Served as a family on a large round table, the meal begins with dishes of sliced ​​cucumber and tomato, olives, a variety of local cheeses, runny honey, apricot and fig jams, and a basket of breads fluffy dishes fresh from the oven, accompanied by strong and sweet Turkish coffee or black tea.

Just when I think the waiters have finished, the hot dishes arrive: hash browns, fried pastries with cheese filling, slices of spicy sausage, scrambled eggs with tomato and peppers, and pancakes with an option lemon and sugar or hazelnut spread.

With fresh and delicious local produce, eating healthy isn’t a chore here.

At Hillside, there are plenty of opportunities to indulge in epic buffets at every meal, but in addition to pasta and paella stations and an extensive dessert selection, there’s also grilled fresh-caught seafood. made-to-order, tons of scrumptious salads and a wellness section outfitted with nutritious ingredients. nuts, chia seeds, kefir and other trendy superfoods.

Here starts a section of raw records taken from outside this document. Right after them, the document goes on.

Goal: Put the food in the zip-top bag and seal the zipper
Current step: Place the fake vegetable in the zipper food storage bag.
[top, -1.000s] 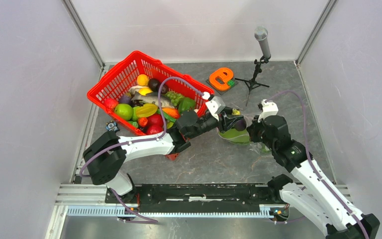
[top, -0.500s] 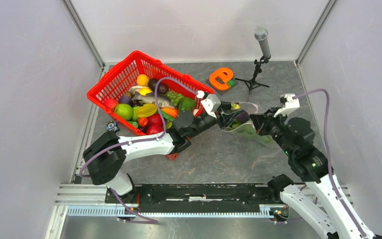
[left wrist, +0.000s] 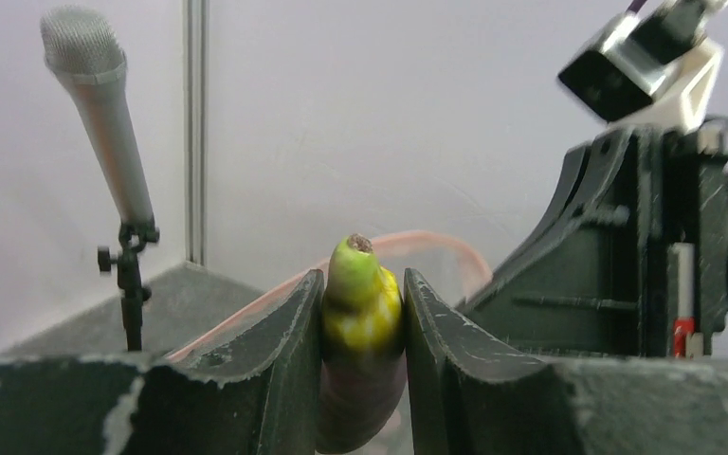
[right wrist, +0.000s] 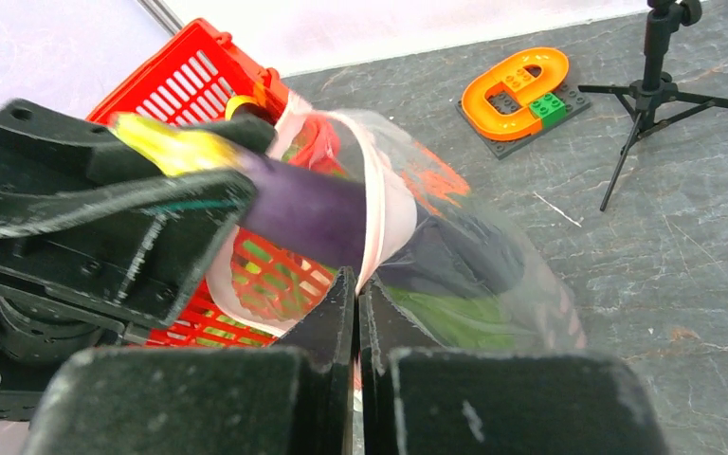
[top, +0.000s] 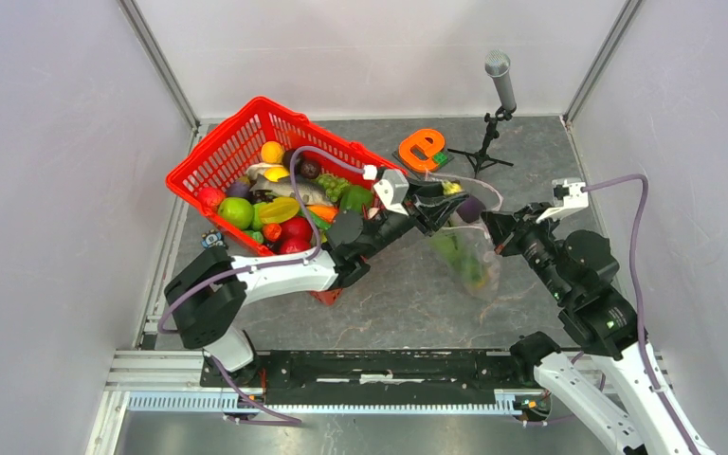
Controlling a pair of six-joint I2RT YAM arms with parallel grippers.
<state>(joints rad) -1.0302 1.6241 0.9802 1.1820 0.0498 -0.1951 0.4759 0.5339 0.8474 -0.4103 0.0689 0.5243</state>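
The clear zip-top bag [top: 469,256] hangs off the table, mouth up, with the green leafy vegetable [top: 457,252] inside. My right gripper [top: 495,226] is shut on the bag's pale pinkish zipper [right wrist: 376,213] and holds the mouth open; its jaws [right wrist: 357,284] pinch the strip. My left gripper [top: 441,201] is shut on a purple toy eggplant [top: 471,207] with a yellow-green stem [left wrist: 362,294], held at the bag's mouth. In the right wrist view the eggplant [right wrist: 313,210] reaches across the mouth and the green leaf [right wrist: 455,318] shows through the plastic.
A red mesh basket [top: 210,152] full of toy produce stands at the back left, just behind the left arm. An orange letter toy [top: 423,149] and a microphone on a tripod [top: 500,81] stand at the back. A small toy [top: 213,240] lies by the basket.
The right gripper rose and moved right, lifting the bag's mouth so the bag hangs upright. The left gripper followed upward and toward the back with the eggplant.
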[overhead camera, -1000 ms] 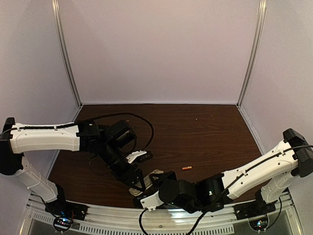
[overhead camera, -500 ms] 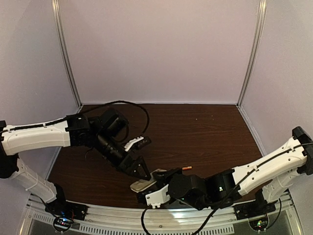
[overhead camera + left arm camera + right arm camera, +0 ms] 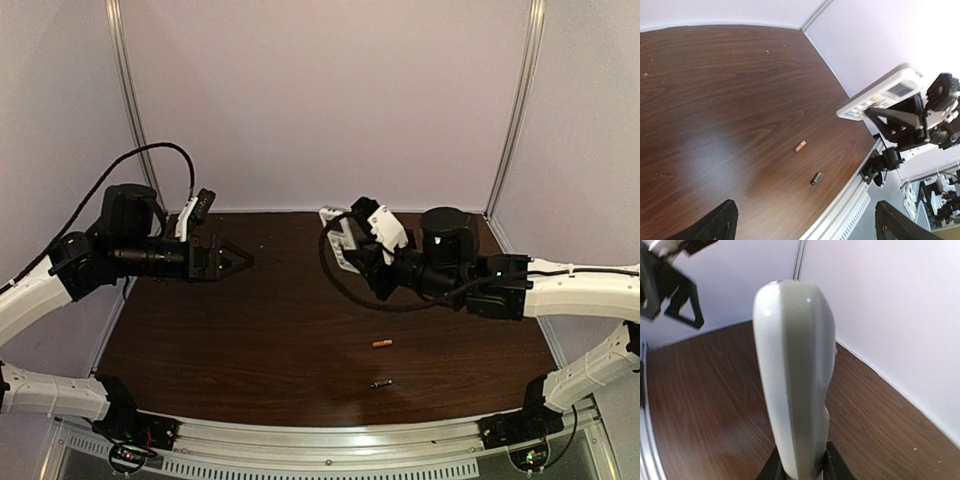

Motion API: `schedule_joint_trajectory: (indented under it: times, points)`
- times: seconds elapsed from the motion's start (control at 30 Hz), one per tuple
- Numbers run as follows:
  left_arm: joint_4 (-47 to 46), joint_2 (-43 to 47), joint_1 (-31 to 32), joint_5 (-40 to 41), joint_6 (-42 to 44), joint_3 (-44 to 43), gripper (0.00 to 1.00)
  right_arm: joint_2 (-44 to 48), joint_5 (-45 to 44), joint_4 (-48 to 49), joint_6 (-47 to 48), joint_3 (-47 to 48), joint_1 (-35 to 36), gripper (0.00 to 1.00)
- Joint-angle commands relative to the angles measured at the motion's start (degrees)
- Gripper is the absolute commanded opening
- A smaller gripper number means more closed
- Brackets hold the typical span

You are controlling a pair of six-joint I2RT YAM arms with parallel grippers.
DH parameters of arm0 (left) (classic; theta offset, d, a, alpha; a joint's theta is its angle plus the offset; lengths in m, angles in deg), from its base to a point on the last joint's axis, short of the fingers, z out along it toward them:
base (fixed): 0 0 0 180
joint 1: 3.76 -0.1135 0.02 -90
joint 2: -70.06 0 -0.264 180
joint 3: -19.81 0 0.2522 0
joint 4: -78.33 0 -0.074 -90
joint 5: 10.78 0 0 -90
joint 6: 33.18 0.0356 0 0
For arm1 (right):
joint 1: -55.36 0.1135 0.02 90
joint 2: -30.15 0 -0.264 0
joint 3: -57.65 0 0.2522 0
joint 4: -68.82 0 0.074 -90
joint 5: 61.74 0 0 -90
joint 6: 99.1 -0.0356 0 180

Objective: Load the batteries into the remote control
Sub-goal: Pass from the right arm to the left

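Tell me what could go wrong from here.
1. The right claw pinches the remote by one end, high off the table; a slip would drop it.
2. The dark battery lies near the table's front edge; a clumsy nudge might roll it off.
3. It and the orange battery are tiny, so the open left claw may fumble them.

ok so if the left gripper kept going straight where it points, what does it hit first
Probably the bare tabletop near the orange battery. The open left gripper aims across it, and its wrist view puts the raised remote control off to one side. Depth is unclear.
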Motion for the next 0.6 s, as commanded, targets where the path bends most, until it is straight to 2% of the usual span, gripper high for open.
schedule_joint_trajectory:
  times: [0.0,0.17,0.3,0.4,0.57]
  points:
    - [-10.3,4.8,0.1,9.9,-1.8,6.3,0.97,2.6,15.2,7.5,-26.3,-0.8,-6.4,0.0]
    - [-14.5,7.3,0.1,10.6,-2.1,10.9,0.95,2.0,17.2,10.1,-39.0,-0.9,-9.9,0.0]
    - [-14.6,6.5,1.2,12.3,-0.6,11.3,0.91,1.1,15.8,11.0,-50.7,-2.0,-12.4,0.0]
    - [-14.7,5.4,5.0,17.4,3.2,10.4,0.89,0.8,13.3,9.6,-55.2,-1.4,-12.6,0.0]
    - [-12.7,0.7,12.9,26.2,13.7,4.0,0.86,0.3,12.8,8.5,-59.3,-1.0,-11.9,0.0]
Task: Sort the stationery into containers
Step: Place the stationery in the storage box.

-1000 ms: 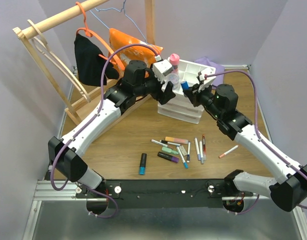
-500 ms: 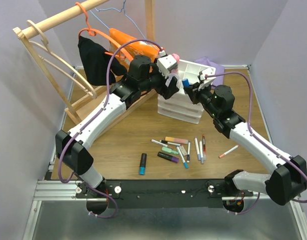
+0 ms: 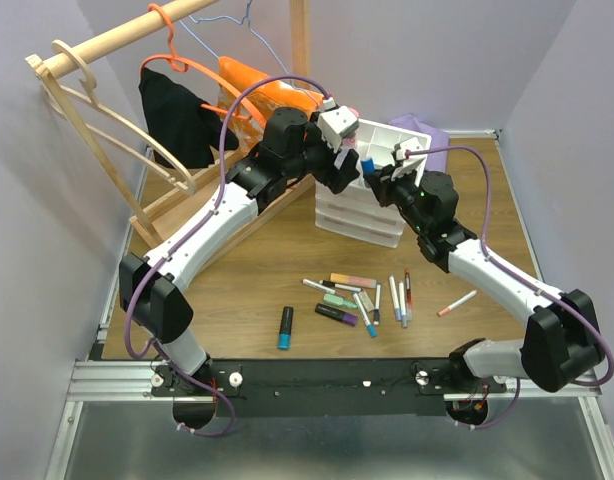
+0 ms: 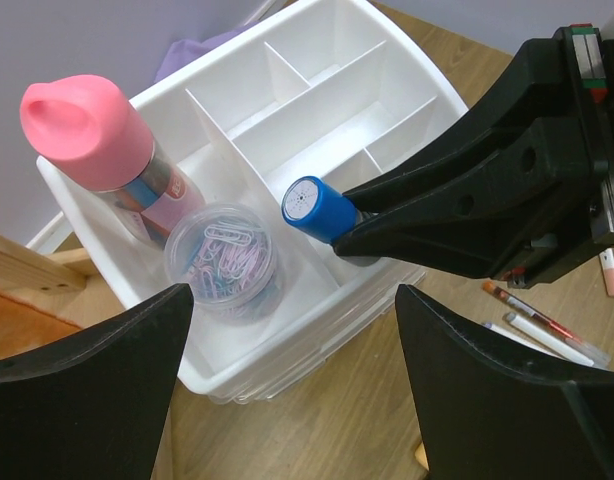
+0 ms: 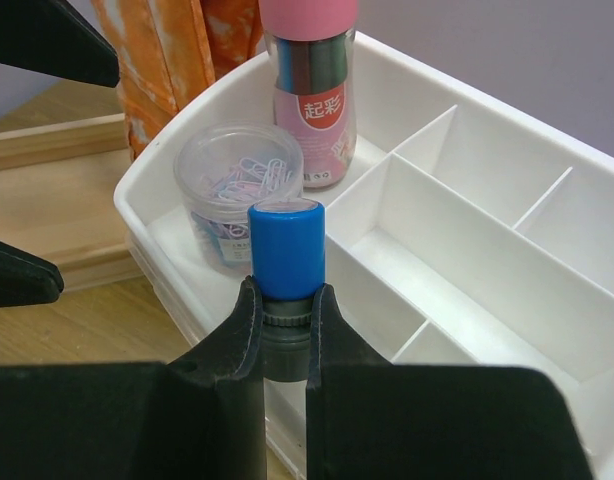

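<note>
Now I'm spreading my left gripper (image 4: 292,325) wide and backing off the pink-capped bottle (image 4: 97,140), so that one is sitting sorted in the tray's (image 4: 287,362) end compartment, while my right gripper (image 5: 284,300) is pinching the blue-capped bottle (image 5: 285,250) above the neighbouring slot.

Divided tray (image 4: 337,110) of smooth, glossy white plastic; tub of paper clips (image 4: 222,262) of clear glossy plastic; pink-capped bottle (image 4: 87,130) with matt cap and shiny printed label; blue-capped bottle (image 5: 285,248) with smooth satin plastic cap; table (image 3: 257,270) of wood-grain finish.
</note>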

Evenings at the resort are all about lounging, with live music on the beach and DJs at the pool bar, where the dance floor is always buzzing.

When the kids (and tired moms and dads) go to bed, those still up for a boogie (myself included) head to the after-party at Pacha, a neatly hidden little nightclub, for the music does not disturb guests who want their beauty sleep.

I might not have been able to go to yoga on the beach the next morning as planned, but that’s okay. Wellness isn’t about sticking to a strict schedule and banishing all guilty pleasures, it’s about finding your own way, especially when you’re on vacation.

From peaceful moments of morning bliss to lazy days and happy evenings, I think I’ve found the right balance.

Hillside Beach Club. Photo: PA Photo/Hillside Beach Club.